Emit an exact copy of the lines running from the start of the records to the line containing "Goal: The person", both included.

◇ ◇ ◇

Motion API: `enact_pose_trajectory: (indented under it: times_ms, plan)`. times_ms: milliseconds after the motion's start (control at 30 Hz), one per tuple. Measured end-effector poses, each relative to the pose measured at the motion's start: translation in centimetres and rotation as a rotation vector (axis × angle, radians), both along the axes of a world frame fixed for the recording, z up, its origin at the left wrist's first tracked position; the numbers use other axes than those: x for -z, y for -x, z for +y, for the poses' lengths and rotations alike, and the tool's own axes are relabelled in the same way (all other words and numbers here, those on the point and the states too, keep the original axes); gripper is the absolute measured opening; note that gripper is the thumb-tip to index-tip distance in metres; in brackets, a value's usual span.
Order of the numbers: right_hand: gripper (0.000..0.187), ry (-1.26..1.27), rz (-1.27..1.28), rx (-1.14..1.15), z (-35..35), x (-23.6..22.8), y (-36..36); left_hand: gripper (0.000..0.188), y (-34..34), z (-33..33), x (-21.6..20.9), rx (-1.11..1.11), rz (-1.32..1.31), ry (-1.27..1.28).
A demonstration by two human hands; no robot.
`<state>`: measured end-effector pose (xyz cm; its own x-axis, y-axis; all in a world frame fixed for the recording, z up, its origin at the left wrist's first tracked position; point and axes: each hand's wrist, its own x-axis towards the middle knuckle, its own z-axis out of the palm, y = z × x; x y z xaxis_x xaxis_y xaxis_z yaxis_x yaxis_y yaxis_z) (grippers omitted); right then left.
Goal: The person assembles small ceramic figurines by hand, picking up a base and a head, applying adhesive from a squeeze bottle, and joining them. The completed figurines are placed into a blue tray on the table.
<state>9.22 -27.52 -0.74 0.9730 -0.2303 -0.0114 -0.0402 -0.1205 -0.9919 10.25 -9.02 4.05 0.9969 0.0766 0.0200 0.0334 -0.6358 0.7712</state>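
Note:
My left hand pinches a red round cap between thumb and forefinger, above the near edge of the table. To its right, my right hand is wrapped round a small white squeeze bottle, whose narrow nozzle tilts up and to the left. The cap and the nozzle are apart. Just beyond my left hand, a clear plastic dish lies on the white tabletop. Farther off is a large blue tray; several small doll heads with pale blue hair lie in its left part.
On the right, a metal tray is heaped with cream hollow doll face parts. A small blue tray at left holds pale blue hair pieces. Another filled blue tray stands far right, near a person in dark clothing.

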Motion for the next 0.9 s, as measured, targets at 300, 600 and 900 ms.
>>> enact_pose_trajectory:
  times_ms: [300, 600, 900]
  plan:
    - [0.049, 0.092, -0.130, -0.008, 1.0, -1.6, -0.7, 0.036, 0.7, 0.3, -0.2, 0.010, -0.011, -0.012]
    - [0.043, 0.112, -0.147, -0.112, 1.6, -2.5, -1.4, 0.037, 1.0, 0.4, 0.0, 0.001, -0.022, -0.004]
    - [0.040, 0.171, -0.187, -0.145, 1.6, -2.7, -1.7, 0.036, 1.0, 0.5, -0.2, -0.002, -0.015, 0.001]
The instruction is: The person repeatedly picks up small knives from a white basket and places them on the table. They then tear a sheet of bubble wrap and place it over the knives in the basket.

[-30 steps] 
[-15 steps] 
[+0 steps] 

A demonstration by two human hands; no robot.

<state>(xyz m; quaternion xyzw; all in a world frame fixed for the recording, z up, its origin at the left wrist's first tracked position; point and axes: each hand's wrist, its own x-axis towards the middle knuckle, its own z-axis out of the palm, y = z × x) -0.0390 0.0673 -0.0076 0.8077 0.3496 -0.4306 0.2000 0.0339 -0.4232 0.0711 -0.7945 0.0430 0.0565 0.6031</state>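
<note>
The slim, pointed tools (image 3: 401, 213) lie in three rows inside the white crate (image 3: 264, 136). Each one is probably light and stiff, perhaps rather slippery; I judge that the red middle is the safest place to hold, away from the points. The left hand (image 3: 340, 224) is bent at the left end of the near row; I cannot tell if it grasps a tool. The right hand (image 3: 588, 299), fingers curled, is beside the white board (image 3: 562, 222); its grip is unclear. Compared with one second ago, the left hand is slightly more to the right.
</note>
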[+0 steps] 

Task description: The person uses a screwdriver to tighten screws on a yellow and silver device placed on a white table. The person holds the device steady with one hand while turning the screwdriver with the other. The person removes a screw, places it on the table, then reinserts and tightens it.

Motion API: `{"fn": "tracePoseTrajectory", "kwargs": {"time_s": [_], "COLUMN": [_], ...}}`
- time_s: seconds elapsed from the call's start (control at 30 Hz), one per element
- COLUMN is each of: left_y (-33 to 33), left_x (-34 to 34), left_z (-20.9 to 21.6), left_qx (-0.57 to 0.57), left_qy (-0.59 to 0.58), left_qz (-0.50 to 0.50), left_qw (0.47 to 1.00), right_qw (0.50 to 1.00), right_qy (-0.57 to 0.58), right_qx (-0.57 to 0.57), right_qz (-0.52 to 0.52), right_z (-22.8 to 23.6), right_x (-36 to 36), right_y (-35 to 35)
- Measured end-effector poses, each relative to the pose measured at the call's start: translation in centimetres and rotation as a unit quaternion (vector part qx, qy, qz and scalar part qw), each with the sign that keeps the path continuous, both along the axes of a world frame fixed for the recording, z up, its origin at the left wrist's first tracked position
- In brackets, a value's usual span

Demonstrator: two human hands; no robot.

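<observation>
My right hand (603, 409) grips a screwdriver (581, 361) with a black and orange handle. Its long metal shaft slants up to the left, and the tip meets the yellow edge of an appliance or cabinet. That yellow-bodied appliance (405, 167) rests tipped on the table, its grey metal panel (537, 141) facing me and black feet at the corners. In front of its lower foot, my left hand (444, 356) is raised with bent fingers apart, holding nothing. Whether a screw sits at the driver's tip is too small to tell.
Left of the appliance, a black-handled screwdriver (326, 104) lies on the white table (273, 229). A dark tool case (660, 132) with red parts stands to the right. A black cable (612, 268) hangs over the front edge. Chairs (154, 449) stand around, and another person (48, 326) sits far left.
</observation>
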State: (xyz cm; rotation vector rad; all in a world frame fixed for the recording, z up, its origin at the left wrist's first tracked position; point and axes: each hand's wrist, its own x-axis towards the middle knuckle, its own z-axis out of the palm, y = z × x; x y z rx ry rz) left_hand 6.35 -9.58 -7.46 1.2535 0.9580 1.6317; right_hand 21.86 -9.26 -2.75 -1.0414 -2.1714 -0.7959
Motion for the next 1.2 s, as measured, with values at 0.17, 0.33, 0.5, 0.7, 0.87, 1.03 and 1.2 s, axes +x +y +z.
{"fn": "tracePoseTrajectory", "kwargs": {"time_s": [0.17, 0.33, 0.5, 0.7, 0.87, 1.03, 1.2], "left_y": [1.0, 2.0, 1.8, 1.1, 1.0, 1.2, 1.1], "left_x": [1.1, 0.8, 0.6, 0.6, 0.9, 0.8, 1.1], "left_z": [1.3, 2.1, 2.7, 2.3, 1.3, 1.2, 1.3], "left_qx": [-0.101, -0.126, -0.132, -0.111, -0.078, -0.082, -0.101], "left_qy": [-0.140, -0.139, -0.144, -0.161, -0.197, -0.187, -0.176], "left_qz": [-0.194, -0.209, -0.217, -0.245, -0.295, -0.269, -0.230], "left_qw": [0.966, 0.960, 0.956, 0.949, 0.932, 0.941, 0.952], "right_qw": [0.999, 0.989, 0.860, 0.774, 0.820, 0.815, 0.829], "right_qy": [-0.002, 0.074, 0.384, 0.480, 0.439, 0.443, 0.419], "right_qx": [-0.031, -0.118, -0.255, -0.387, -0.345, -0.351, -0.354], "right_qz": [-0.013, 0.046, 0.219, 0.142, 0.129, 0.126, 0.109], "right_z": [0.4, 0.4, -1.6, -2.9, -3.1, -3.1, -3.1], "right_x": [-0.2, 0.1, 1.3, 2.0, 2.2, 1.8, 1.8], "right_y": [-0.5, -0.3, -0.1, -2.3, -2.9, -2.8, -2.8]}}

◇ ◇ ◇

**Response:**
Motion API: `enact_pose_trajectory: (indented under it: times_ms, plan)`. times_ms: milliseconds after the motion's start (control at 30 Hz), one per tuple. Measured end-effector poses, each relative to the pose measured at the motion's start: translation in centimetres and rotation as a rotation vector (axis × angle, radians), both along the axes of a world frame fixed for the recording, z up, its origin at the left wrist's first tracked position; the numbers use other axes than those: x for -z, y for -x, z for +y, for the poses' lengths and rotations alike, and the tool's own axes are relabelled in the same way (all other words and numbers here, those on the point and the states too, keep the original axes); gripper is the absolute measured opening; note that gripper is the thumb-tip to index-tip distance in metres; in brackets, a value's usual span.
Order of the numbers: right_hand: gripper (0.000..0.187), ry (-1.26..1.27), rz (-1.27..1.28), rx (-1.14..1.15), z (-35..35), x (-23.6..22.8), y (-36..36); left_hand: gripper (0.000..0.188), y (-34..34), z (-33..33), x (-21.6..20.9), rx (-1.11..1.11), rz (-1.32..1.31), ry (-1.27..1.28).
A demonstration by two human hands; no robot.
`<state>`: measured end-effector pose (xyz cm; its own x-axis, y-axis; all in a world frame fixed for the recording, z up, its origin at the left wrist's first tracked position; point and axes: each hand's wrist, its own x-axis towards the middle knuckle, its own z-axis out of the palm, y = z × x; x y z xaxis_x xaxis_y xaxis_z yaxis_x yaxis_y yaxis_z) (grippers omitted); right then left.
Goal: The person assembles small ceramic figurines by hand, picking up a base and a head, applying adhesive from a squeeze bottle, and joining them. The completed figurines are placed into a blue tray on the table.

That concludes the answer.